II- A Administração goza da faculdade de instaurar ou não processo disciplinar, de acordo com o entendimento que perfilhe quanto à oportunidade e conveniência de tal medida.
III- A violação de tais prazos não se traduz em fonte de invalidade do acto punitivo não gerando qualquer ilegalidade susceptível de inquinar o dito acto.
IV- O princípio da igualdade apresenta-se como um dos parâmetros de aferição da legalidade dos actos praticados no exercÍcio de poderes discricionários, constituindo um dos seus limites intrínsecos.
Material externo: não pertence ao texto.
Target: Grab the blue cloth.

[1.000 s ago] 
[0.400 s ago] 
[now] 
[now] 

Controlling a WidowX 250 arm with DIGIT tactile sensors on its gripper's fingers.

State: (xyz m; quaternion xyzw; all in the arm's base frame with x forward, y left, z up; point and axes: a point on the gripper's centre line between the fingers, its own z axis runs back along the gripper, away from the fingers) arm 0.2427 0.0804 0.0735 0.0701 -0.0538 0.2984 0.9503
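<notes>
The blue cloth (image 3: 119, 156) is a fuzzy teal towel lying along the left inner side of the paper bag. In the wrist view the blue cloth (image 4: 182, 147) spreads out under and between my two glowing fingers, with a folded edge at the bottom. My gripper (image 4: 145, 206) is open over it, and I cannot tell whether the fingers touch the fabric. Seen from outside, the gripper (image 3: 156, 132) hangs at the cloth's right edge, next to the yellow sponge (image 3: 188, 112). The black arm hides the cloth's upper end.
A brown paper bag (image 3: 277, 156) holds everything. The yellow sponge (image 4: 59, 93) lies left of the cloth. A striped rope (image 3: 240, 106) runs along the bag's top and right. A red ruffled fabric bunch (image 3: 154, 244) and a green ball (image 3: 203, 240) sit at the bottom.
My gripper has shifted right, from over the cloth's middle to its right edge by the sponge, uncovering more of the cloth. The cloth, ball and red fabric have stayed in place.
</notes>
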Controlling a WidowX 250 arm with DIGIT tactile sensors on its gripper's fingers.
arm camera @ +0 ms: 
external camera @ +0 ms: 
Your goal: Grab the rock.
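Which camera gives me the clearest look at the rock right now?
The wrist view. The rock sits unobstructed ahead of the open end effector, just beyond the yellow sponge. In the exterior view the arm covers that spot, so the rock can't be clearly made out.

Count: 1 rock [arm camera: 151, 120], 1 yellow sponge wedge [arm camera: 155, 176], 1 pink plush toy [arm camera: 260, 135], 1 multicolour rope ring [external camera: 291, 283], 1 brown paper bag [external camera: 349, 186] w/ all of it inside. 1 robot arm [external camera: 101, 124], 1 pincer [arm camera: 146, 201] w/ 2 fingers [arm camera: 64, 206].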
V- Contudo, tal princípio, não confere um direito
à igualdade na ilegalidade.
VI- Só a característica de "exemplar" relativamente ao comportamento e zelo do arguido em processo disciplinar constitui a atenuante especial prevista na alínea a), do art. 26 do E.D
VII- Em sede da fixação dos factos que funcionam como pressuposto de aplicação das penas disciplinares a Administração não actua no âmbito da denominada "justiça administrativa".
VIII- Ou seja, no âmbito da apreciação da prova coligida no processo disciplinar a Administração não detém um poder de fixação dos factos insusceptível de ser objecto de um juízo de desconformidade em sede contenciosa, nada obstando a que o Tribunal sobreponha o seu juízo de avaliação ao perfilhado pela Entidade Recorrida.
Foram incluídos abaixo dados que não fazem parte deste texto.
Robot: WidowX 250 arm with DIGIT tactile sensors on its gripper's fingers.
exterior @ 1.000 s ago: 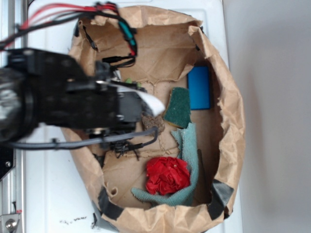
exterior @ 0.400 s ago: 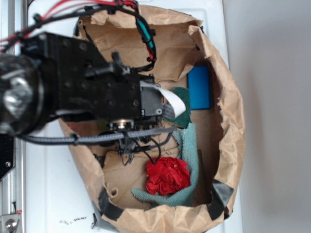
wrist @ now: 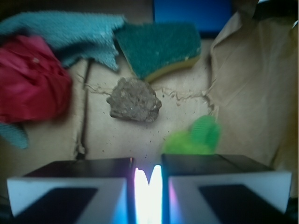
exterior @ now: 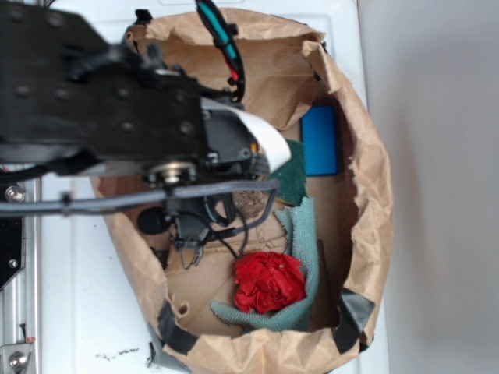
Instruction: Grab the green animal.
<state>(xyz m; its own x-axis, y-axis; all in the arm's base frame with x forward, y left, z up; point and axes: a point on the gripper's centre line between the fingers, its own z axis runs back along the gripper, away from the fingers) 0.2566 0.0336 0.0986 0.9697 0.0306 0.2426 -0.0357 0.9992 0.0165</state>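
The green animal (wrist: 195, 137) lies on the brown paper floor just beyond the gripper (wrist: 148, 179), slightly right of it, near the grey rock (wrist: 134, 100). The jaws look pressed nearly together, holding nothing. Fuzzy and probably light, it should squash easily; pinching across its round body seems safest.

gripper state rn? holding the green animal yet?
Gripper: shut, only a thin bright slit between the fingers, holding nothing. Green animal lies free on the bag floor, just ahead of the right finger.
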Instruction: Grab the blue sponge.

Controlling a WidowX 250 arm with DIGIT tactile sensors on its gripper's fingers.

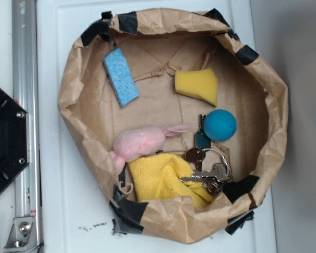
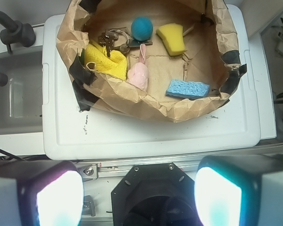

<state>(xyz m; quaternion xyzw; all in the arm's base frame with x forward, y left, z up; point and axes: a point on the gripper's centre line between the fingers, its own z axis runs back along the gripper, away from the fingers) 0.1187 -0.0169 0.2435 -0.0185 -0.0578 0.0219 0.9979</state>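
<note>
White lidded bin (image 1: 68,200) carrying a crumpled brown paper bag (image 1: 276,132), its rim rolled down and patched with black tape to form a shallow basin; both views look down into it. Contents, in descending size: a yellow cloth (image 1: 163,179) at one side of the basin, with a pink plush toy (image 1: 142,143) lying against its edge; the blue sponge (image 1: 120,77), flat on the paper floor near the bag wall, well apart from the other items and with nothing on top of it; a yellow wedge-shaped sponge (image 1: 198,84); a teal ball (image 1: 219,125); and a bunch of keys (image 1: 208,174) resting partly on the cloth. The gripper (image 2: 139,197) appears only in the wrist view, where its two fingers (image 2: 52,197) frame the bottom corners — set wide apart, with nothing between them — while the arm is outside the bag, back over the robot's base (image 2: 153,195). Progress, as judged from these views: none of the task is yet done — the sponge (image 2: 188,88) is untouched, and the approach, descent into the bag and closing on the sponge all remain.
</note>
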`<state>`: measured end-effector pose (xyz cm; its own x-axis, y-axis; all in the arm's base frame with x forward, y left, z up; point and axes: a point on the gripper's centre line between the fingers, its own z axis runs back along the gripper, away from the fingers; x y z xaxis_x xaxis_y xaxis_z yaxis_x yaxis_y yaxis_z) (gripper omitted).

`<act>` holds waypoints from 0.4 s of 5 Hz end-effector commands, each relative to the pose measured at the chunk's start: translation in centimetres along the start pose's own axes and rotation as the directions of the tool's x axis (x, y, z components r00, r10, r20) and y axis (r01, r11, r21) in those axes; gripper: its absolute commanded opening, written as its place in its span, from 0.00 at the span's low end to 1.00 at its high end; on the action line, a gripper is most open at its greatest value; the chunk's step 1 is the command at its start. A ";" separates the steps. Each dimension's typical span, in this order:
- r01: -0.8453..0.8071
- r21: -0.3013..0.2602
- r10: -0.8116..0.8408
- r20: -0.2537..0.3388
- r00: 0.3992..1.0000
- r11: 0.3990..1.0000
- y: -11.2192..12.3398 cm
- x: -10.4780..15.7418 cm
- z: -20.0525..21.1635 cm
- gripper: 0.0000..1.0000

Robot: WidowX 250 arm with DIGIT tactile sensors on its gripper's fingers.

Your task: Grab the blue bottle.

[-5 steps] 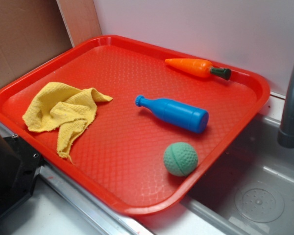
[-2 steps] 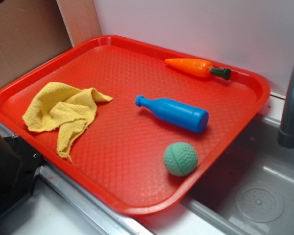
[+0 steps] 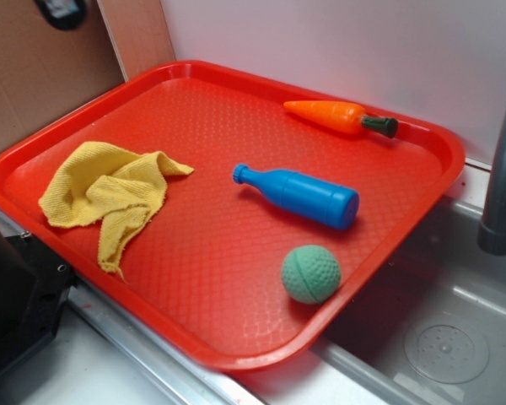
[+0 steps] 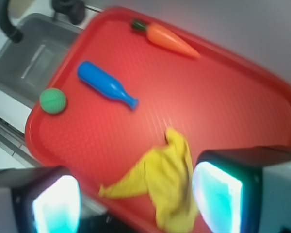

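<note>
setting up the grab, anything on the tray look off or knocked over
The blue bottle lies on its side mid-tray instead of standing. The yellow cloth is crumpled, not folded. Nothing looks spilled or broken.

One red tray (image 3: 422,198) holds four things: one blue bottle (image 3: 299,195), one green ball (image 3: 310,274), one orange carrot (image 3: 339,116) and one yellow cloth (image 3: 110,196). Beside the tray are one sink (image 3: 455,329) and one faucet (image 3: 502,181).

A red textured tray (image 3: 236,93) carries four loose items; the blue bottle (image 3: 299,195) lies on its side near the centre; beyond it, an orange toy carrot (image 3: 337,116); in front, a green ball (image 3: 310,273); to its left, a crumpled yellow cloth (image 3: 110,196).
</note>
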<state>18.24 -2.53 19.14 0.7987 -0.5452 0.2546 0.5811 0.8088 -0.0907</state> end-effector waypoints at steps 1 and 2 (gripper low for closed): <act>0.398 -0.031 -0.394 0.100 0.914 0.917 0.3 4.8 -4.7 1.00; 0.516 -0.044 -0.508 0.114 0.854 0.856 0.1 6.2 -8.2 1.00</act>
<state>24.73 -6.52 11.49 0.3960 -0.8474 0.3537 0.9103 0.4128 -0.0302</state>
IX- No caso de um "non liquet", em matéria probatória, no processo disciplinar, funciona o princípio do processo penal de "in dubio pro reo".
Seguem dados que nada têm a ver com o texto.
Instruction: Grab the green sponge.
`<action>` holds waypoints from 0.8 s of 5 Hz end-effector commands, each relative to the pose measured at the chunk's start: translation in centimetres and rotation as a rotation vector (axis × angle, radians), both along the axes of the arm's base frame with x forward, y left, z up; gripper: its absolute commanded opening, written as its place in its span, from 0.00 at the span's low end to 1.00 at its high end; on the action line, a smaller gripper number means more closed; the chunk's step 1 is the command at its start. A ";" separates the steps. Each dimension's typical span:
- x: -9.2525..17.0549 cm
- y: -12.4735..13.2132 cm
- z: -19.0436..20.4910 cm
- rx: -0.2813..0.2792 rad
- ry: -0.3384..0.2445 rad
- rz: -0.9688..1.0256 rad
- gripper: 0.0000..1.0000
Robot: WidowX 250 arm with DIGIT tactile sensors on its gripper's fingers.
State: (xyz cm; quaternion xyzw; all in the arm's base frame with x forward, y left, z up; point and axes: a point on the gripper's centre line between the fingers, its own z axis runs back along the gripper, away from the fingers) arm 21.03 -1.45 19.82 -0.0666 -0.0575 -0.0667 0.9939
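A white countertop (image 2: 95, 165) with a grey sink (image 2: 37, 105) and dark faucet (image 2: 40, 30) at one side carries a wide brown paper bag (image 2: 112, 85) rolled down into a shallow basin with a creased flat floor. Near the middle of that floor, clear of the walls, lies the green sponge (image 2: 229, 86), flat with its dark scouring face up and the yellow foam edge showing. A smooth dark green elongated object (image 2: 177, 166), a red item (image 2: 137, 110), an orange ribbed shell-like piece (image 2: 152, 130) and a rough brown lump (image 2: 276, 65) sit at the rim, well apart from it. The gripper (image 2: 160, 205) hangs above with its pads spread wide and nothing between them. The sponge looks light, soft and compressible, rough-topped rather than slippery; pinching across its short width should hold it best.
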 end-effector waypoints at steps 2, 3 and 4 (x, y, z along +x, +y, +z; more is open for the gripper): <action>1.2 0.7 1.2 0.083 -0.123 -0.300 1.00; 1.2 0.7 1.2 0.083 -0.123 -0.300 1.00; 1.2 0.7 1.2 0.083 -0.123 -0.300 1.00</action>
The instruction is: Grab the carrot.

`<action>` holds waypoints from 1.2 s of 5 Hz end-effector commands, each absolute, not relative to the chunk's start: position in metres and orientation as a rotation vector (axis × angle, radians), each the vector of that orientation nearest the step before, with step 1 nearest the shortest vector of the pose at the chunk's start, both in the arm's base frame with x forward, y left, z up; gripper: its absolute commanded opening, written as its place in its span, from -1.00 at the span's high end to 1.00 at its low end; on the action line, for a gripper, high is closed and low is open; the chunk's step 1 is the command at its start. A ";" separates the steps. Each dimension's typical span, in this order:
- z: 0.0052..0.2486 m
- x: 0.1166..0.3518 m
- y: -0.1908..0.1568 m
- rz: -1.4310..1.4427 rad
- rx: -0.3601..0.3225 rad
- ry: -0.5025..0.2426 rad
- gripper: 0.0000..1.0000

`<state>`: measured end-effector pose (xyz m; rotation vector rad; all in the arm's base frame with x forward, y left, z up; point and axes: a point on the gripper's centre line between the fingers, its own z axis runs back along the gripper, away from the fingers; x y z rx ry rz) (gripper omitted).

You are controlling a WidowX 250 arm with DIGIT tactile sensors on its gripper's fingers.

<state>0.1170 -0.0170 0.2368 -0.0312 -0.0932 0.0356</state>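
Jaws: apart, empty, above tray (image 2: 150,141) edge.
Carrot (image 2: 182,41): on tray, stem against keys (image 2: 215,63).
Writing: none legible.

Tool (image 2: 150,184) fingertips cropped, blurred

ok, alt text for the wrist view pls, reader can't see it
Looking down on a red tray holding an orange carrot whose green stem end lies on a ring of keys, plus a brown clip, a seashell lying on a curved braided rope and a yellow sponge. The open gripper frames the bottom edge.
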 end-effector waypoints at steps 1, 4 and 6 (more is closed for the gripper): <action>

X- A prova coligida no processo disciplinar tem que legitimar uma convicção segura da materialidade dos factos imputados ao arguido, para além de toda a dúvida razoável.
XI- As normas de direito criminal e as normas disciplinares têm fundamentos não coincidentes, prosseguindo interesses e fins públicos diversos, sendo independentes os processos criminal e o disciplinar, ainda que relativos aos mesmos factos, por tal forma que a inexistência de responsabilidade criminal não acarreta necessariamente a inexistência de responsabilidade disciplinar.
XII- Em sede das penas disciplinares o princípio da proporcionalidade postula a adequação da pena imposta à gravidade dos factos apurados.
XIII- A medida punitiva a aplicar deverá, assim, ser aquela que, sendo idónea ao fim a atingir, se apresente menos gravoso para o interessado.